Emergency contraception / morning after pill is covered extensively here.
Types of Contraception: Intrauterine
Intrauterine contraceptives work mainly by preventing the sperm from fertilizing the egg, though they also cause changes in the cervical mucus, and changes in the lining of the uterus. (They are also abortifacient at least some of the time.)
Intrauterine Device (IUD) is a T-shaped device that contains copper and sits inside the uterus which is inserted by a physician. It may remain for one to 10 years. Side effects: perforation of the uterus, cervix or bladder at the time of insertion, cramping and spotting during the first few weeks after insertion, pelvic infection which can lead to sterility, copper foxicity, anemia, continued pregnancy which may lead to premature birth or miscarriage, endometriosis. It is expelled (falls out) in up to 10% of women.
Interuterine System or hormonal IUD (Mirena) is basically an IUD that contains the hormone levonorgestrel, which is released slowly over time and acts on the lining of the uterus. Long term, it's primary method of contraception is as an abortifacient. It can be left in place for up to 5 years. It has all the potential side effects as an IUD.
Types of Contraception: Surgical
Sterilization is a permanent form of birth control that is extremely effective at preventing pregnancy. But it is difficult to reverse if a person changes his/her mind. Both men and women can be sterilized.
Female sterilization (tubal ligation) is a surgical procedure to permanently close or block the fallopian tubes. There are three methods:
- Laparoscopy: A camera is inserted through a small incision below the belly button and a second instrument is inserted through a small incision just above the pubic bone. The tubes are then blocked by applying a clip or a ring or by burning them.
- Mini-laparotomy: A small incision is made in the abdomen. The tubes are then blocked by applying a clip, a ring, by burning them, or by cutting out a small piece of the tube.

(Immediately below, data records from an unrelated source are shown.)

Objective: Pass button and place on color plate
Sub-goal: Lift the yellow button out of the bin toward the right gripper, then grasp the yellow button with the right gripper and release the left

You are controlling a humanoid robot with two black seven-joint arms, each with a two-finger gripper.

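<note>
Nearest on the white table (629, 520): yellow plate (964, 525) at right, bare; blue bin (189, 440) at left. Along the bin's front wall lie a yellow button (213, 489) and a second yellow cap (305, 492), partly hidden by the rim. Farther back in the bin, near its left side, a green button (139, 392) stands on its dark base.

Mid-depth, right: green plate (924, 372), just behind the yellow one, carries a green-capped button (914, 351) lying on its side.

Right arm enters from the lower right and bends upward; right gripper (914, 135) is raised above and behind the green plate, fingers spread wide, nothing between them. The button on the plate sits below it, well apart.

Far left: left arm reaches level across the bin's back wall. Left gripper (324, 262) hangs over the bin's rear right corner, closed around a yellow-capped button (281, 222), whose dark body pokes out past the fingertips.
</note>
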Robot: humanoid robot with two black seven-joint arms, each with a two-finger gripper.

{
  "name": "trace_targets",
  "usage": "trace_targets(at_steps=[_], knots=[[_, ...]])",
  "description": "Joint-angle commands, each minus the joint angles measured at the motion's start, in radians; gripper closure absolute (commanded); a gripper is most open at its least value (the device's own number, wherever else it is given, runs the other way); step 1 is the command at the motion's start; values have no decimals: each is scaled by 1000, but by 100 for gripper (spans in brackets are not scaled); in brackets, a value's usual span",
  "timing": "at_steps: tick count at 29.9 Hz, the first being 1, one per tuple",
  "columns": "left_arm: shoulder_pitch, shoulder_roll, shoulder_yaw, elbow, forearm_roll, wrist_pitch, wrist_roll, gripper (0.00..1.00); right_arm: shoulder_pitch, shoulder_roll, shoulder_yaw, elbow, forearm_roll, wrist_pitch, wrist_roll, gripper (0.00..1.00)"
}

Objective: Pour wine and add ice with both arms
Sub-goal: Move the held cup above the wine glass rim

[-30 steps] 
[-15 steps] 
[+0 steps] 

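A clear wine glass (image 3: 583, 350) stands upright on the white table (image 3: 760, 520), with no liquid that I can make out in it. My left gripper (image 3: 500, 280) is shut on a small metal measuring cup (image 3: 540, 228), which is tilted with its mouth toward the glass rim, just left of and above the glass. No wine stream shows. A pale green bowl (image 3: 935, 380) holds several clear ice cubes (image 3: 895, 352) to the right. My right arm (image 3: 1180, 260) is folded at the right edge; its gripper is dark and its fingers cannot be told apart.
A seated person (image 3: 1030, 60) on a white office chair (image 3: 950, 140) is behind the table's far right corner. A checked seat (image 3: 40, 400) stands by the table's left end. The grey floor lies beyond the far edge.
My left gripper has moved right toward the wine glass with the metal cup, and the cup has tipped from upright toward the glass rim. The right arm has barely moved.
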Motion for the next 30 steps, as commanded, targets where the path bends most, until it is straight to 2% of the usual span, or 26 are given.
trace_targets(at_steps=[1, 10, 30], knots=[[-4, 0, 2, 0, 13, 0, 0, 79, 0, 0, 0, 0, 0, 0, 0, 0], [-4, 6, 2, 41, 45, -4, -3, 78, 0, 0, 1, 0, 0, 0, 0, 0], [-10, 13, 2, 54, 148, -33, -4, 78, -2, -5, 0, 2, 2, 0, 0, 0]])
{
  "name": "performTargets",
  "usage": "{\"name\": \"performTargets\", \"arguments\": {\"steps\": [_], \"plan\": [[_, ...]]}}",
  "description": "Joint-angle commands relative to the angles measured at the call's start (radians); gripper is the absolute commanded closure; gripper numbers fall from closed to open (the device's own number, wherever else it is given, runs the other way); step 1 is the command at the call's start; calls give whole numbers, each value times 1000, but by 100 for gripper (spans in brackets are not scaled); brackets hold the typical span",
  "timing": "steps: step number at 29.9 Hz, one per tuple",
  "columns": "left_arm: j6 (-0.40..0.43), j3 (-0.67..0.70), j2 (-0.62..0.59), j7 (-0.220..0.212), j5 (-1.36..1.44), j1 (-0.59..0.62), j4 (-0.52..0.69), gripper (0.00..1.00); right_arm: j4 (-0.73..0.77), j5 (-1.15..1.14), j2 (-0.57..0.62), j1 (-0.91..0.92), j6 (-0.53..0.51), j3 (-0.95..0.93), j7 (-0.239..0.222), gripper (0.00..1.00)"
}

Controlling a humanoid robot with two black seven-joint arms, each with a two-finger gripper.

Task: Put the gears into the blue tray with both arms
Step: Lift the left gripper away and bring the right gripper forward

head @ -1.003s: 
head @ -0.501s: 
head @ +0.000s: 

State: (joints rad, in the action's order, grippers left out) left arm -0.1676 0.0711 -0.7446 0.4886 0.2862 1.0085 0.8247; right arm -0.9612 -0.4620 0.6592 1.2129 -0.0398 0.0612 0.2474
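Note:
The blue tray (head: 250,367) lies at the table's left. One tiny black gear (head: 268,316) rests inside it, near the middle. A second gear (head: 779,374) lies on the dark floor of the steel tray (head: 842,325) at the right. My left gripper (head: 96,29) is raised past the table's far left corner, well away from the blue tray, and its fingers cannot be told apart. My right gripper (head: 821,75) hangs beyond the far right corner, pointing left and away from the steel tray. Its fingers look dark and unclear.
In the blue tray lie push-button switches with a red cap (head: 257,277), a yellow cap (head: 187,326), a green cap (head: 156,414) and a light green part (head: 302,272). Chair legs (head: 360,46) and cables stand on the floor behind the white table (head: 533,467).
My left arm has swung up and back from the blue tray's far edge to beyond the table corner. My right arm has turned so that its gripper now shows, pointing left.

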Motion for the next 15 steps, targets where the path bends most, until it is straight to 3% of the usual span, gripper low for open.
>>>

- Hysteroscopy: A small camera is inserted through the cervix into the uterus. Tiny plugs are inserted into the fallopian tubes where they enter the uterus. The plugs irritate the lining of the fallopian tubes, causing scarring that over time permanently blocks the tube. A special x-ray is done 3 months later to make sure that the tubes are blocked.
Possible risks of surgery include risk of anesthetic, bleeding, infection or damage to organs in the pelvis (bowels, bladder, blood vessels). There is a slightly higher risk of ectopic pregnancy. If a woman wants to reverse the procedure, it is expensive (on average $21,000) and effectiveness depends on the type of sterilization method use. Effective rates range from 40% - 70%. If a woman has reversal surgery and becomes pregnant, she has a higher change of having an ectopic pregnancy.
Male sterlization (vasectomy) is a surgical procedure to permanently close or block the vas deferens (the tubes that carry sperm to the penis). Possible short term surgery related complications include: pain & swelling, infection at incision sites. The surgery is not effective immediately and there needs to be a follow-up sperm analysis to verify no sperm are present in the semen. Reversing the vasectomy is expensive (on average, $10,000) and will lead to natural pregnancy 65% of the time.